I was thinking to myself that this was just too easy, and it was. The output file came out as a KMZ file which Google Earth promptly refused to open. I kept getting some sort of bizarre error like "unexpected token at line 1, column 0". What got interesting is that if I just changed the file's extension to .zip and unzipped it using the built in Archive tool (on Mac OS X), the resulting KML file worked just fine - no problems!

Next, I tried writing the XML to a string which I then wrote to a zipped file, in case the streams weren't playing well together.
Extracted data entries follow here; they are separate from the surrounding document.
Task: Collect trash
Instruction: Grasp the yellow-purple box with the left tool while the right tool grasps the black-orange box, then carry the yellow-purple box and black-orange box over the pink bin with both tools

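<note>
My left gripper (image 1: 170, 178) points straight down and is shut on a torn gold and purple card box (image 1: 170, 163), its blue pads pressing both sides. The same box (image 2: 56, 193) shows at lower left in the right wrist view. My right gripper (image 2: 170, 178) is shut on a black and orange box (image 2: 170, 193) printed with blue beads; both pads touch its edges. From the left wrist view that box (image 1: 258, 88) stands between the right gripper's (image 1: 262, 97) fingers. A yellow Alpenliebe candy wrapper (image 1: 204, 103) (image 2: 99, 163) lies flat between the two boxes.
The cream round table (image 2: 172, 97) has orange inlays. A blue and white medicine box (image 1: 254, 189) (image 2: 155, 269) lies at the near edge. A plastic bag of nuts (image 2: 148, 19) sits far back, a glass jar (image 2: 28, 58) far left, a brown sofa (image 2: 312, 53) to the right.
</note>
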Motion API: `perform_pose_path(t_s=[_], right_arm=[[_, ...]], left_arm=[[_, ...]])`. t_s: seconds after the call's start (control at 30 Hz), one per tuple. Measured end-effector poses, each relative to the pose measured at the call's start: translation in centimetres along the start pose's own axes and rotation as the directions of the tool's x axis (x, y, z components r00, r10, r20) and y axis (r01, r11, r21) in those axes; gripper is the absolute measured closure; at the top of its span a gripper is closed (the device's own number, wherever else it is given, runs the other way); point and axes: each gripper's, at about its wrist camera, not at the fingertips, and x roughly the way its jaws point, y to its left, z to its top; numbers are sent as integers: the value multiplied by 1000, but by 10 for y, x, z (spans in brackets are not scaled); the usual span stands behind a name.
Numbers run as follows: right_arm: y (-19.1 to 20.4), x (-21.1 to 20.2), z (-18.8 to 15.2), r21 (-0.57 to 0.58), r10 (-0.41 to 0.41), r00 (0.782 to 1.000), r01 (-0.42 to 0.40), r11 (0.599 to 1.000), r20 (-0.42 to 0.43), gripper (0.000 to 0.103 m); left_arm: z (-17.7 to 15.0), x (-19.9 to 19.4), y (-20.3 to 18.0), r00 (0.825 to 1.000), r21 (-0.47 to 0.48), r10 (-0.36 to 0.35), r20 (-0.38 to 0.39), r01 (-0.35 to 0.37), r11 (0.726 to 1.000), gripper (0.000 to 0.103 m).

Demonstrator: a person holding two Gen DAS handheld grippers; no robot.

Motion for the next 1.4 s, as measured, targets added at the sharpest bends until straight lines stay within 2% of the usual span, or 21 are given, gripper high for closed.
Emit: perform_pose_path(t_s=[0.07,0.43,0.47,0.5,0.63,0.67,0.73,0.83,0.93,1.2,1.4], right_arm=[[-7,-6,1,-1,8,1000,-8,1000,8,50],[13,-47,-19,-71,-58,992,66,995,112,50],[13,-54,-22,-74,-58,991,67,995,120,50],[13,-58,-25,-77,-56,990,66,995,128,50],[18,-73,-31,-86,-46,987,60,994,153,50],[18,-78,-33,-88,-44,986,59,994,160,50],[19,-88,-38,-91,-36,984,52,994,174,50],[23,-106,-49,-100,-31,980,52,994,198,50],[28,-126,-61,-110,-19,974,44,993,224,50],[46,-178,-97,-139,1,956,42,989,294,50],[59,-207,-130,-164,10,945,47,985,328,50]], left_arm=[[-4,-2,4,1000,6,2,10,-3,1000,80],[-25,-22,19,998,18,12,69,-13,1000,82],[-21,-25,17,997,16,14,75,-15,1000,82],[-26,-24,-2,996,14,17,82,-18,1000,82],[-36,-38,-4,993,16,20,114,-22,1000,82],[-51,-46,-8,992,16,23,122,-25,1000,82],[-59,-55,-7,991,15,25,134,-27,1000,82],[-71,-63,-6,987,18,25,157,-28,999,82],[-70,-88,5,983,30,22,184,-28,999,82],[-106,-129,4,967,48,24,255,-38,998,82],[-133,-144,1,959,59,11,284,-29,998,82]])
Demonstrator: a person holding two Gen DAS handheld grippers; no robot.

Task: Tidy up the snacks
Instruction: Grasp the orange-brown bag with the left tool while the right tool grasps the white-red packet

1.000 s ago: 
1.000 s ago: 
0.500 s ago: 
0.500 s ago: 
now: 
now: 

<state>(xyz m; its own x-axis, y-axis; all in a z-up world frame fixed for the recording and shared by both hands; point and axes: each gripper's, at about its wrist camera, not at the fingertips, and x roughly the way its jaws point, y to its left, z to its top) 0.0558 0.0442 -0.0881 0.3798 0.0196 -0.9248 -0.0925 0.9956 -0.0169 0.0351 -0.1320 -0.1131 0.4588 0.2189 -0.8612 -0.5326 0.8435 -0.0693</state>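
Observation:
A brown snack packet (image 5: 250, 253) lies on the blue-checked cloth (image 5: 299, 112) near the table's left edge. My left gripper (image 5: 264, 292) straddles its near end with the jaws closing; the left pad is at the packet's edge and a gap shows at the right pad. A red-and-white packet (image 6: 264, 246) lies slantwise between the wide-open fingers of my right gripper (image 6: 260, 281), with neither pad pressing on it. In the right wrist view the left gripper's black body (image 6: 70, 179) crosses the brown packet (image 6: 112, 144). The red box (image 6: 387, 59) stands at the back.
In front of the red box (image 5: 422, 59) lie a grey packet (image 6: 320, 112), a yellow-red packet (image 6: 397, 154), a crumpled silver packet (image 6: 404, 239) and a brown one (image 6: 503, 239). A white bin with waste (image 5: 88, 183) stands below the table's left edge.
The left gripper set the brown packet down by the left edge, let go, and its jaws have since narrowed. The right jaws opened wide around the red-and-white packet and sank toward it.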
xmlString = StringIO.open("", "w+")
xml.write( xmlString, 0 )
zipWriter = GzipWriter.new(outputFile)
xmlString.rewind
zipWriter.write( xmlString.read )
xmlString.close
zipWriter.close

This code produced the exact same output and the exact same error in Google Earth.
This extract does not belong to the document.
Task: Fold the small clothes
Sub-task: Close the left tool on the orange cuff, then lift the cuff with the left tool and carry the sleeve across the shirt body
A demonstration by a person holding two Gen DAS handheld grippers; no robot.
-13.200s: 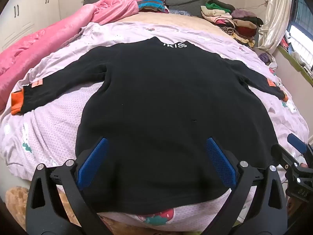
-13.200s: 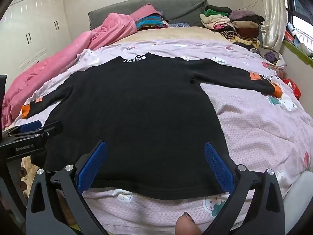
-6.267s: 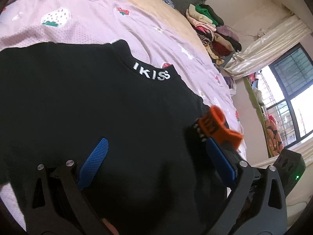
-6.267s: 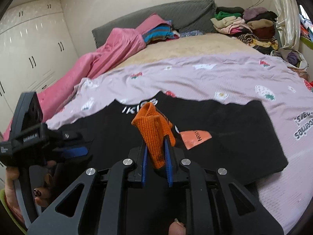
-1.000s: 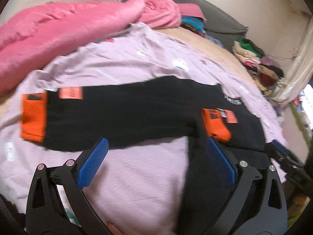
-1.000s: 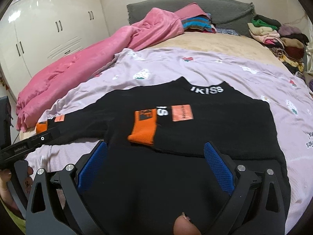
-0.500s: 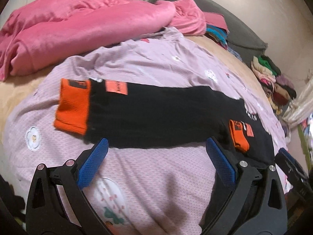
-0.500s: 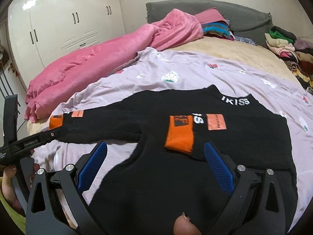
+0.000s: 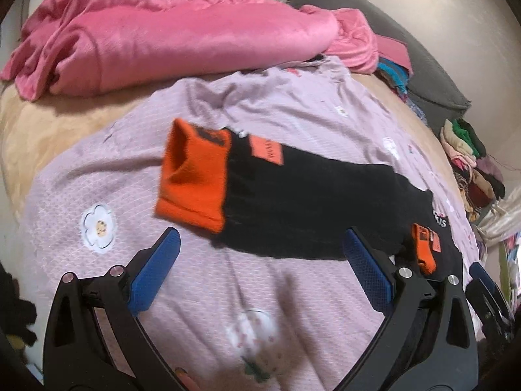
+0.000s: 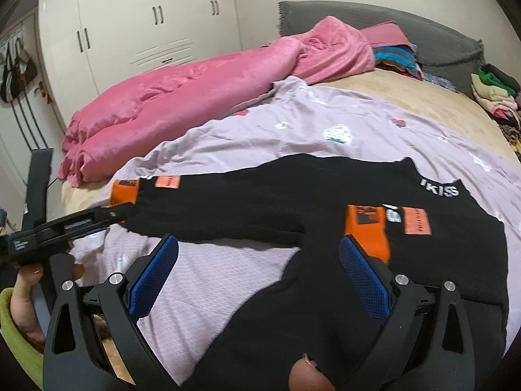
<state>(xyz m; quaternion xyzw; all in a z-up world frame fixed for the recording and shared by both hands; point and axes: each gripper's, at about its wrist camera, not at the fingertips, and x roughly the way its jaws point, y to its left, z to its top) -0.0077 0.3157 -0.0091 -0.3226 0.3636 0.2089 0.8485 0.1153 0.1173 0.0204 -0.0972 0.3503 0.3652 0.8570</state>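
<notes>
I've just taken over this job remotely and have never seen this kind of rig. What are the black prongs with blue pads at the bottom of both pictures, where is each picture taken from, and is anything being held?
There is no robot arm. A person holds a two-finger tool in each hand, and each tool carries a wide-angle camera looking forward along its fingers. The prongs are those tools: the left gripper in the left wrist view, the right gripper in the right wrist view. Both have their jaws wide open and hold nothing.

A black sweater lies on a lilac bedsheet. One sleeve is already folded across the chest, its orange cuff lying on the body. The other sleeve lies stretched out, and the left gripper faces that sleeve's orange cuff. A pink blanket lies behind.
</notes>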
Getting frustrated, I did some online searching. I found out that the KMZ spec says that the main KML in the KMZ should be named doc.xml. So, I tried writing out the KML file and then zipping that into another file:

xml.write( File.new("doc.kml","w+"), 0 )

GzipWriter.open("doc.kmz") do |gz|
  gz.orig_name = "doc.kml"
  gz.write(File.read("doc.kml"))
  gz.close
end

Same error! At each iteration I could change KMZ to ZIP, unarchive the file and open the resulting KML. I could even take a KML file, zip it, change the extension to .KMZ and open it up in Google Earth, regardless of the original filename (no "doc.kml" requirement seemed needed)! What was going on?
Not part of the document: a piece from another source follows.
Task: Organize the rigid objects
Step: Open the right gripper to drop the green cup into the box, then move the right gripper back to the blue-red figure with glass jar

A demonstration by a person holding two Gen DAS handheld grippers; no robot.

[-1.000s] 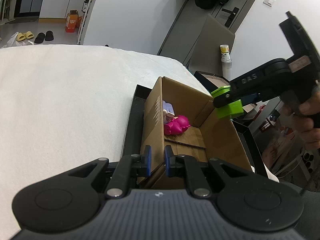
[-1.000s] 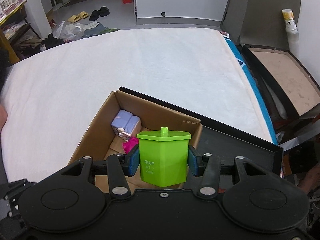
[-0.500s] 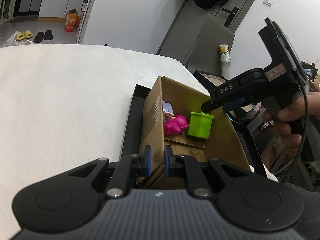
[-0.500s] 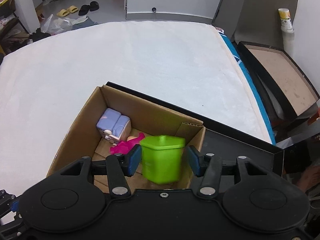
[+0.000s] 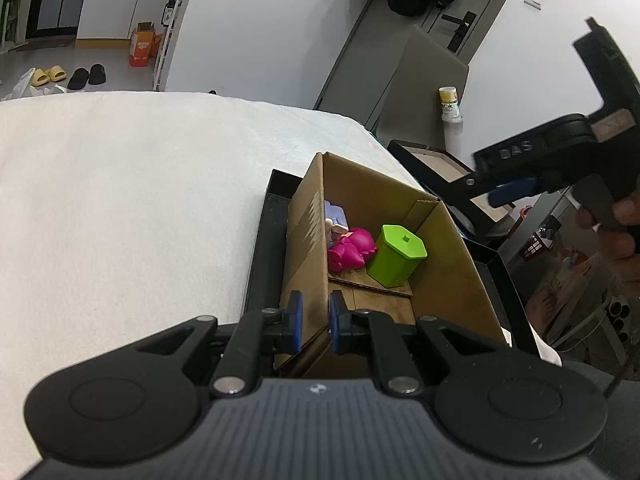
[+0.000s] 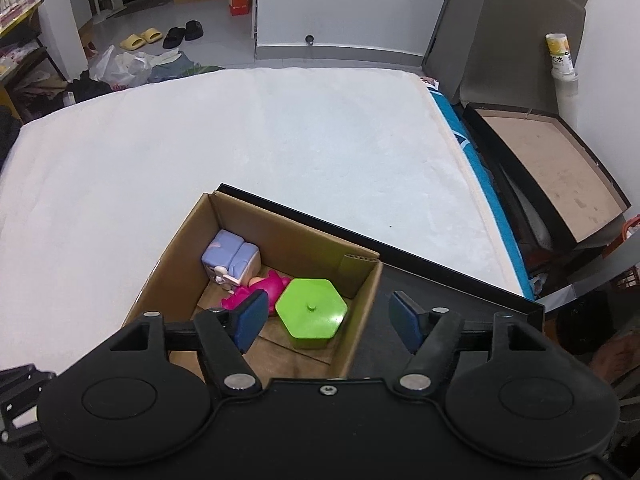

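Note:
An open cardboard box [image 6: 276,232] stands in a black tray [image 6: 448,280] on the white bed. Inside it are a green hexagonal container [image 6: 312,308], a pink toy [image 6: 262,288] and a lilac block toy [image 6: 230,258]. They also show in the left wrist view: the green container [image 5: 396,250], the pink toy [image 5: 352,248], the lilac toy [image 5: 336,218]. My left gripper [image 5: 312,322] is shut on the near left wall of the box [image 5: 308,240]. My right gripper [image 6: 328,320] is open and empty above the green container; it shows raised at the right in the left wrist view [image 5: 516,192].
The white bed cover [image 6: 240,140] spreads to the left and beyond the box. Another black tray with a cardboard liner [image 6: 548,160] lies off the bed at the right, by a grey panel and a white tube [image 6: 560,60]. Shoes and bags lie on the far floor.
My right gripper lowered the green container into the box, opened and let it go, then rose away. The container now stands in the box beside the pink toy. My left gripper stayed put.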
Next, I tried using the system gzip command, thinking maybe there was a problem with the Zlib module:

xml.write( File.new("doc.kml","w+"), 0 )
system("gzip", "doc.xml". "-S .kmz")

Again, same error!

At this point, I figured that all ZIP algorithms must not have been created equal, so I went searching for another ZIP Ruby module. I found one called rubyzip. I was encouraged by this new module because it had a lot more functionality than zlib and a lot better documentation. After giving up on using RubyGems to install the darned thing, I simple downloaded the code and installed it myself. A few sweet moments later, I held my breadth and ran the following code:

ZipFile.open( outputFilename + ".kmz", ZipFile::CREATE) {|zipfile|
  zipfile.get_output_stream("doc.kml") {|file| xml.write(file, 0)}
  }

It worked! I wish I had a better conclusion as to exactly what was going wrong with zlib, but the moral of the story is if you are trying to create KMZ files in Ruby, use rubyzip!

2 comments:

Imran Haque said...

The issue is that gzip and zip are not the same file format (although they do both use the 'deflate' algorithm). The zip format allows multiple files in one zip archive, and therefore includes file listing information (essentially, a directory tree). gzip, in the finest Unix tradition, simply works on a plain stream of data and assumes it's a single file - that's why it's often combined with tar, to let tar handle the file structure and gzip the compression. The Mac Archive utility probably ignored the file extension and noticed that your data was simply gzipped KML (as opposed to a KML file in a zip archive), which is why the extracted file worked fine.

The KMZ format depends on zip's ability to store multiple files because a single KMZ archive may need to hold multiple pieces of data. As a simple example, the KMZ files generated by gCensus have two files - the KML map and the PNG overlay for the legend.

Sidenote: I don't know if this applies to the Ruby implementation of zip, but I found that I got much faster performance out of Perl's Archive::Zip if I increased the chunk size used in compression to around 128K. If your zip code is running slowly, it may be worth looking for such a tweakable parameter in your module.

aidan said...

Thanks for the answer! Your explanation makes sense.